Write out the stretch of lines below that begins at the line with "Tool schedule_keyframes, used" and ends at the line with "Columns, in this", including both, exactly as given and nothing more.

BEGIN The records

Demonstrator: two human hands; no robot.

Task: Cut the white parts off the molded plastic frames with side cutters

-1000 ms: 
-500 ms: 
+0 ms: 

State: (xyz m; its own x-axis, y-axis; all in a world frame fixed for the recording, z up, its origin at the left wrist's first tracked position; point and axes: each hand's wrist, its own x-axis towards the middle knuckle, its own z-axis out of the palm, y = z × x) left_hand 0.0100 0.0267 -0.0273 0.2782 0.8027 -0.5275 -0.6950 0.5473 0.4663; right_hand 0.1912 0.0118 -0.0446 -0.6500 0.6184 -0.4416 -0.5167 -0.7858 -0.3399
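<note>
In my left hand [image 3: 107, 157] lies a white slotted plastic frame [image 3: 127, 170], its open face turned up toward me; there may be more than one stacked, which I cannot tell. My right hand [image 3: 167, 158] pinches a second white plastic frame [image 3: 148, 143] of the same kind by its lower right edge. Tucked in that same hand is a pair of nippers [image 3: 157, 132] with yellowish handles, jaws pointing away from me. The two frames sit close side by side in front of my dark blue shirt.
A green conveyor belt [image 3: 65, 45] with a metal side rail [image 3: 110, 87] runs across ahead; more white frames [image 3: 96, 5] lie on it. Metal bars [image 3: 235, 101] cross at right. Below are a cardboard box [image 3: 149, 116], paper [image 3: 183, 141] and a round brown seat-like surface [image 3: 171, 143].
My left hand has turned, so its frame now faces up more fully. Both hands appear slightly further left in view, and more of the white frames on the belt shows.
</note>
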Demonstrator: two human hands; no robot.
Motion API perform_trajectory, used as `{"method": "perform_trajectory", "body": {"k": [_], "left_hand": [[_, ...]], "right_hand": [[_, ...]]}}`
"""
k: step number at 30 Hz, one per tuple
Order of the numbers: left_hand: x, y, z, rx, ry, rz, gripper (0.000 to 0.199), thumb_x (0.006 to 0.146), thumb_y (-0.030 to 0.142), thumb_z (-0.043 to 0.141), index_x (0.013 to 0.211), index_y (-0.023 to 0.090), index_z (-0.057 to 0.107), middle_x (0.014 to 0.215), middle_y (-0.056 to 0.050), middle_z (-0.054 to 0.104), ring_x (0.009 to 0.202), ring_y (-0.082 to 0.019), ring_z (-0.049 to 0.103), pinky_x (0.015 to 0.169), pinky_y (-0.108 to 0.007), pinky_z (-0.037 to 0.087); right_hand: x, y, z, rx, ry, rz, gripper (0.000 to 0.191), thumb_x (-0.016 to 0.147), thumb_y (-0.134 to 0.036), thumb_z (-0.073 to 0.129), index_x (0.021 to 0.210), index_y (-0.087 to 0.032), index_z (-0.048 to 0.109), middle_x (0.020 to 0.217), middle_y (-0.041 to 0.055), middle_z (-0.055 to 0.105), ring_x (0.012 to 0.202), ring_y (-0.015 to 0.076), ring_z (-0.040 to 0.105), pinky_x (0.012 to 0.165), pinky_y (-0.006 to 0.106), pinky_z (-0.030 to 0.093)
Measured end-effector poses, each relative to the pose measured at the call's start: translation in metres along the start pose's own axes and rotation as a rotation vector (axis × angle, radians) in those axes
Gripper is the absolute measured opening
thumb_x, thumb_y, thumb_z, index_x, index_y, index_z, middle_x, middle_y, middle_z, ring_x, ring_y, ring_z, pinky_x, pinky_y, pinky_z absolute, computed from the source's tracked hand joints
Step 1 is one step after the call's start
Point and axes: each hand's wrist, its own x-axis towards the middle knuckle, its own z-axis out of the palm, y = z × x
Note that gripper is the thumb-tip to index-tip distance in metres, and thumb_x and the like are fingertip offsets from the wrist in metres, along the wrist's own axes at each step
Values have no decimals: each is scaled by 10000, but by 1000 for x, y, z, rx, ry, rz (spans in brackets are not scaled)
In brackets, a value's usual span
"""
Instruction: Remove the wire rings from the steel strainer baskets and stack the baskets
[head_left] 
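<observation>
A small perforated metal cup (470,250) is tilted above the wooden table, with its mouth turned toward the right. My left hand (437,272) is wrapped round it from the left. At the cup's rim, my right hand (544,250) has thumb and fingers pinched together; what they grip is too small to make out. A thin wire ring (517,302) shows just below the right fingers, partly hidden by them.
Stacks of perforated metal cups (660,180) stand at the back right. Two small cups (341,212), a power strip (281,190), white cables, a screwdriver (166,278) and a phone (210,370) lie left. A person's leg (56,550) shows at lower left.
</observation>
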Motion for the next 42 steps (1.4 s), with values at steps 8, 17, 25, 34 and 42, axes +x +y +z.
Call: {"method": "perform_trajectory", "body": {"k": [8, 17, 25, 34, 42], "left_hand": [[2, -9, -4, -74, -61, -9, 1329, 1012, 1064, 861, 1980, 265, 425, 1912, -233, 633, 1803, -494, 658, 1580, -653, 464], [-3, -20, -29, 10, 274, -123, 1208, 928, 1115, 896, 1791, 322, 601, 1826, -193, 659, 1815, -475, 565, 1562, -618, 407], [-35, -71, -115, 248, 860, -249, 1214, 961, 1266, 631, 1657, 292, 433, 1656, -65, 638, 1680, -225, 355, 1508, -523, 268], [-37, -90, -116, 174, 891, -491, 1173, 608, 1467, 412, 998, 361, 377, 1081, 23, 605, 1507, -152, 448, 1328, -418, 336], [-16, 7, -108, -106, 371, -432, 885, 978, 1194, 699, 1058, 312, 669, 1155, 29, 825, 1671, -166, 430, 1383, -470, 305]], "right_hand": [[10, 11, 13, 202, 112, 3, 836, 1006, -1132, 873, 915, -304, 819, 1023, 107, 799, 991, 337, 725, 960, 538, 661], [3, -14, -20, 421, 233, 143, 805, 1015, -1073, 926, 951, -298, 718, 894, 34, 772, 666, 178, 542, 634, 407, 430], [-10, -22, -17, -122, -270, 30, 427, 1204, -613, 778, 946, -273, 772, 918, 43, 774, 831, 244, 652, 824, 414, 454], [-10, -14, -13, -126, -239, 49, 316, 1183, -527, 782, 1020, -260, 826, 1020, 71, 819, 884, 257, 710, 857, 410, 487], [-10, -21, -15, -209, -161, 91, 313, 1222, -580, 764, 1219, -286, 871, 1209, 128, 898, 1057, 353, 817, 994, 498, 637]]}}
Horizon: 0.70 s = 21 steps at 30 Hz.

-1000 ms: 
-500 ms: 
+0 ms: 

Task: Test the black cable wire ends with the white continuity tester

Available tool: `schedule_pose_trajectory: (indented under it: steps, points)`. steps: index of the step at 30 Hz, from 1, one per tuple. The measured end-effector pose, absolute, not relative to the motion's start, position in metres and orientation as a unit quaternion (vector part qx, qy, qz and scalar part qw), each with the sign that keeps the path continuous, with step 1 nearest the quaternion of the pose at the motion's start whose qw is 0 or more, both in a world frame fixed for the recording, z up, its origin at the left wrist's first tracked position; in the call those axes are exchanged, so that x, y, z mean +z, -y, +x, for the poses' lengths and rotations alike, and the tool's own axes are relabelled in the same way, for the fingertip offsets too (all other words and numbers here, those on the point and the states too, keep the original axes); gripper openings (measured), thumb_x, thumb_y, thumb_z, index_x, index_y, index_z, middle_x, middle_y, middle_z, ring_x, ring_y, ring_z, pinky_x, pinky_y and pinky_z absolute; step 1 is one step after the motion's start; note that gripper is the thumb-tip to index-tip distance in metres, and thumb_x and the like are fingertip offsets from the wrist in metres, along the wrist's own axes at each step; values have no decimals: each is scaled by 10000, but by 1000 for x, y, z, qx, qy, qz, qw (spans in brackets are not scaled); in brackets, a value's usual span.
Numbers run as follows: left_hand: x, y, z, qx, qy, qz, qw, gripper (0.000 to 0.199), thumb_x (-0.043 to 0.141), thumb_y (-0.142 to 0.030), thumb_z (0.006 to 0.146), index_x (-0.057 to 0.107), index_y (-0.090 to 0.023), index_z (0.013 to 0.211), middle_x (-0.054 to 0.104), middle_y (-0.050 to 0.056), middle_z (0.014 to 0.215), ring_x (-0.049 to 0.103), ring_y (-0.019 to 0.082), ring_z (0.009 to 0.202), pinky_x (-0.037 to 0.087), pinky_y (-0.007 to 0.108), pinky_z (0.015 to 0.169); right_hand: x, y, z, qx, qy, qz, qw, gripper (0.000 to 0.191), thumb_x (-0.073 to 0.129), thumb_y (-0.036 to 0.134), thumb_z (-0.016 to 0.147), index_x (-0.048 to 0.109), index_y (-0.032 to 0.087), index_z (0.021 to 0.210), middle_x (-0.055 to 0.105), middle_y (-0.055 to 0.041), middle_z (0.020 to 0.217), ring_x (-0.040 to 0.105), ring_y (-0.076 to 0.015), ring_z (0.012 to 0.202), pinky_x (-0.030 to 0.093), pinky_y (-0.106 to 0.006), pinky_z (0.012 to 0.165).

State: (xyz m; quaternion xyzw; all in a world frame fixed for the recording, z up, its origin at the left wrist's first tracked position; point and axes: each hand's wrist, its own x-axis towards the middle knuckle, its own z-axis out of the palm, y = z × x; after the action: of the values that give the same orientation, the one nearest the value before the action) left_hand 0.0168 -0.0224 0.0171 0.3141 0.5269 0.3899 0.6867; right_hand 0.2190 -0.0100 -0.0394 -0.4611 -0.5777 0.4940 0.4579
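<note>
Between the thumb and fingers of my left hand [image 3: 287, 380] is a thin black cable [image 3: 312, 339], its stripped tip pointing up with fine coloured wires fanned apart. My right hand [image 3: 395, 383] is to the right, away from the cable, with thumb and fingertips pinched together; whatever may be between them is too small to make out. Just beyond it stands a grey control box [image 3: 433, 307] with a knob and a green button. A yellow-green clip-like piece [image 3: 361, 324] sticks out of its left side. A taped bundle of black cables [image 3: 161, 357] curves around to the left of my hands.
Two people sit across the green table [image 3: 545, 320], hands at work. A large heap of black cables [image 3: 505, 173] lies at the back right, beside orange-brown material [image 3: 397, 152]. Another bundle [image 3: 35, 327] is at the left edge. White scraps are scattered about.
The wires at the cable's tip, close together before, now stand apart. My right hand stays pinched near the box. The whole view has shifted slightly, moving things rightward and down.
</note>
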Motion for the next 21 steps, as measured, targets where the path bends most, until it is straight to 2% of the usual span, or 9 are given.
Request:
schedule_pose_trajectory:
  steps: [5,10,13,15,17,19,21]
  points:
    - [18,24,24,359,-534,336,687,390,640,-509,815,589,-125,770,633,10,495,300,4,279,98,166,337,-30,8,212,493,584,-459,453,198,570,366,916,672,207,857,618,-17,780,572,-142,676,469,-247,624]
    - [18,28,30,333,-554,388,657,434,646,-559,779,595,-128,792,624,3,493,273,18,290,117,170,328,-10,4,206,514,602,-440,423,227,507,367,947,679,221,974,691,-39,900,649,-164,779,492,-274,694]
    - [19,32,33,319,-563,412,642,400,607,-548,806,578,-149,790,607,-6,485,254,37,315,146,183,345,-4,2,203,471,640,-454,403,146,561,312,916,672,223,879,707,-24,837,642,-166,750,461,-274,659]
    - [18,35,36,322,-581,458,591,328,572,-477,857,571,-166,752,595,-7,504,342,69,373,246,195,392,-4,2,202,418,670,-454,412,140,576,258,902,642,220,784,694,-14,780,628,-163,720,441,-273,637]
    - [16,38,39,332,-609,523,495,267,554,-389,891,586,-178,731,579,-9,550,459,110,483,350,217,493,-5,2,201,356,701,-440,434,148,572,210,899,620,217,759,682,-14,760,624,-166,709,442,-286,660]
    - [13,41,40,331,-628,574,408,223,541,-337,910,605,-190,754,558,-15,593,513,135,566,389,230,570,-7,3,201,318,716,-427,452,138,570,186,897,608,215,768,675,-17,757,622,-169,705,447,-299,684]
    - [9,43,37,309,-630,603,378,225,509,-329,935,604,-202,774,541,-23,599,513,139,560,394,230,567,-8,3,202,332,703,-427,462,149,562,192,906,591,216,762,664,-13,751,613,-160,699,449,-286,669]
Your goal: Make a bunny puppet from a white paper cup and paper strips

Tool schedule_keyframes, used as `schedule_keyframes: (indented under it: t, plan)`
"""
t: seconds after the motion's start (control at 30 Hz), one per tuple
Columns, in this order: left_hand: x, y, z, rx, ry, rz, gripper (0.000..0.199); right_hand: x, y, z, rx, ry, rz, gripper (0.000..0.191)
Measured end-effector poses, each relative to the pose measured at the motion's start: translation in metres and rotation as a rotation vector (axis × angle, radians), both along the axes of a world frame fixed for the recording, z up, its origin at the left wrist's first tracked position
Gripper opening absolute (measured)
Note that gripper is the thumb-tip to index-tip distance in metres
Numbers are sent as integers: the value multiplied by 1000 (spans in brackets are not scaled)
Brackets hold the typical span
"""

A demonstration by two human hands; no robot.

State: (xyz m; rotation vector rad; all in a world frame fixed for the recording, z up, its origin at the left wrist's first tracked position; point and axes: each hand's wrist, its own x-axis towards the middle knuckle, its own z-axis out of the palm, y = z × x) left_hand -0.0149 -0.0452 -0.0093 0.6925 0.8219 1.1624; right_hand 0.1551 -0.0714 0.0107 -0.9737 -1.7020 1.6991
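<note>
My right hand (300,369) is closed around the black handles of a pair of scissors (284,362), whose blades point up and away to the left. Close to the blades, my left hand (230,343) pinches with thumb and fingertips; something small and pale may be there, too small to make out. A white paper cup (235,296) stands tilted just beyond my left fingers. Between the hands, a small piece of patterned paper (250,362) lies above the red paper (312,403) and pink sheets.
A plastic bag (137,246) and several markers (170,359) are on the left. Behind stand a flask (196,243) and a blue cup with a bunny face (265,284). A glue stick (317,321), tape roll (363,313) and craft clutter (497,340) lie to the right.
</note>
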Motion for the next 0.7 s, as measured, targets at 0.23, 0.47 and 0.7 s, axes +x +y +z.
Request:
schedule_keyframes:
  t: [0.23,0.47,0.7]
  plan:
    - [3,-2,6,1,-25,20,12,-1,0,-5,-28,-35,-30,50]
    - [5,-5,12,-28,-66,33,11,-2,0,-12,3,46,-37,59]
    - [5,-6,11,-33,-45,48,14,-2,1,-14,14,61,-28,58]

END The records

- Your solution:
Tool schedule_keyframes, used as `schedule_keyframes: (indented under it: t, plan)`
"""
t: seconds after the motion's start (control at 30 Hz), one per tuple
Columns, in this order: left_hand: x, y, z, rx, ry, rz, gripper (0.000..0.199); right_hand: x, y, z, rx, ry, rz, gripper (0.000..0.191)

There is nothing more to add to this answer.